The regulation of cell growth and differentiation and also expression of a number of genes by retinoids are mediated by nuclear retinoid receptors (RARs and/or RXRs). In this study we investigated age-related alteration in both RAR and RXR receptor subtypes gene expression and tissue transglutaminase (tTG) activity before and after supplementation with 13-cis retinoic acid (13cRA) in human peripheral blood mononuclear cells (PBMCs).

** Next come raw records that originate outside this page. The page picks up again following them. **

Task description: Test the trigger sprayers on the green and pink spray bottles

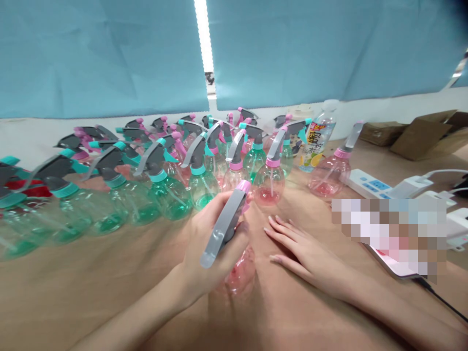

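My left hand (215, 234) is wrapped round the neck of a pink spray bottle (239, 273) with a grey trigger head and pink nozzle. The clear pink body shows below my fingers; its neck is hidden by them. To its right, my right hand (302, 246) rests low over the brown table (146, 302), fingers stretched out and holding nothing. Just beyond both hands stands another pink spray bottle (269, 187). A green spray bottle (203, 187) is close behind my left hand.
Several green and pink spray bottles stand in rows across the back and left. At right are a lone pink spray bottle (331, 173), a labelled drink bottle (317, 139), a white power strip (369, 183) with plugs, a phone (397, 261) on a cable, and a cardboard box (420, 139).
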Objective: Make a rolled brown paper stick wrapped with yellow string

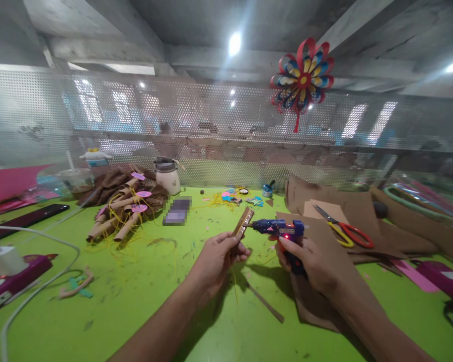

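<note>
Near the middle of the view, my left hand pinches a small strip of brown cardboard, tilted upward. Shiny spots, which look like glue, run along the strip's face. My right hand is wrapped around the handle of a dark blue glue gun with a small red light on its side. The gun's nozzle points left and reaches the strip's face. Yellow thread hangs below my left hand. A narrow brown paper strip lies on the green table between my forearms.
Rolled brown paper tubes with purple tags and yellow threads lie left. Scissors rest on brown cardboard at right. A jug stands behind. A white cable crosses the left side near a purple power strip.
</note>
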The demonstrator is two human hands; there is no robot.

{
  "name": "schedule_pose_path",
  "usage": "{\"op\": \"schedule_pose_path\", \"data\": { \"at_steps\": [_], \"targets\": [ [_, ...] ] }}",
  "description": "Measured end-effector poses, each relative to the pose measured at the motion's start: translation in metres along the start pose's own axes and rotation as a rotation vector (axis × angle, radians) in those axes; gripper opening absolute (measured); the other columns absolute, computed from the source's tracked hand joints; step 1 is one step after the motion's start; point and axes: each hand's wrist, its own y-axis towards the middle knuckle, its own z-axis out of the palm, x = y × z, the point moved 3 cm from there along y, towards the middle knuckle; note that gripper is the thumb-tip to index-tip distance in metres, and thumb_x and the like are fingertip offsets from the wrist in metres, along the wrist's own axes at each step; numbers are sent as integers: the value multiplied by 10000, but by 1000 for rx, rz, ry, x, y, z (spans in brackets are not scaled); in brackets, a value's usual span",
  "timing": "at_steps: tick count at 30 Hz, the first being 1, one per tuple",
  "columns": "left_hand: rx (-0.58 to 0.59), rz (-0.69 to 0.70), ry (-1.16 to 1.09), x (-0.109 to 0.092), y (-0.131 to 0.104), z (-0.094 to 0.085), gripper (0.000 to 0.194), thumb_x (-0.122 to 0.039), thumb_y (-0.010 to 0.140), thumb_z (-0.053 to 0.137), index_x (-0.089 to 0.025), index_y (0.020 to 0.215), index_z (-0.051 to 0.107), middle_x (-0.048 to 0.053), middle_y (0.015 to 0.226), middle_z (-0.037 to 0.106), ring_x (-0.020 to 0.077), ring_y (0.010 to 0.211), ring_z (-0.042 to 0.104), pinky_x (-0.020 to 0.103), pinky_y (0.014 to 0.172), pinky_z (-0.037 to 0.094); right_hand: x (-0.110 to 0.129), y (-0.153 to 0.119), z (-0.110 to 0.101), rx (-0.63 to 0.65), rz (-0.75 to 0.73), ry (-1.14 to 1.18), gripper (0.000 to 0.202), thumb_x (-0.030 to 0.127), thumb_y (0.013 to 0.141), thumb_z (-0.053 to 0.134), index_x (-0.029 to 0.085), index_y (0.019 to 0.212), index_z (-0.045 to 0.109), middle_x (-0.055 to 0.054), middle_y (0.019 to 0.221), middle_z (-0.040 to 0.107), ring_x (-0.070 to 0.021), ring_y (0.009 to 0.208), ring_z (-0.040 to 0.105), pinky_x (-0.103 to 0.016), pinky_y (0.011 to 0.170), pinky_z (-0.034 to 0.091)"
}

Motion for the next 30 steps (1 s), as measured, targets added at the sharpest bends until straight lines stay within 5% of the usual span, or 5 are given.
{"op": "schedule_pose_path", "data": {
  "at_steps": [13, 30],
  "targets": [
    [19, -4, -15, -2, 0, -2, 51, -93, 807, 543, -82, 815, 592, 76, 674, 623, 115, 631, 614, 200, 616, 511, 5, -4, -1, 45, -10, -61, 389, 473, 845, 509, 163, 620, 582, -13, 553, 524, -119, 520, 446, -251, 505, 331],
    [29, -24, -64, 0, -2, -1, 61, -78, 815, 533, -63, 838, 587, 81, 679, 612, 113, 631, 619, 177, 601, 519, -3, 4, -6, -144, -24, 145, 365, 481, 811, 556, 158, 642, 551, -12, 555, 530, -115, 491, 447, -244, 476, 333]
  ]
}}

Healthy men (40) were divided in two groups according to their age (young group: 26.1+/-4.1 years and old group: 65.4+/-3.8 years). Each volunteer received 13cRA (Curacné), 0.5mg/(kgday)) during a period of 4 weeks. We have shown that RXRbeta expression was decreased significantly (p=0.0108) in PBMCs of elderly men when compared to that of young volunteers. Distribution of retinoic acid receptor subtype expression in PBMCs was found in the order: RXRbeta>RARgamma>RXRalpha>RARalpha. The tTG activity in PBMCs reflected a trend to be enhanced after 13-cis retinoic acid supplementation. In conclusion, we demonstrate a significant decrease in the expression of RXRbeta subtype of rexinoid receptors in PBMCs of healthy elderly men. Our data suggest that in healthy elderly men reduction of RXRbeta expression in PBMCs might be a common feature of physiological senescence.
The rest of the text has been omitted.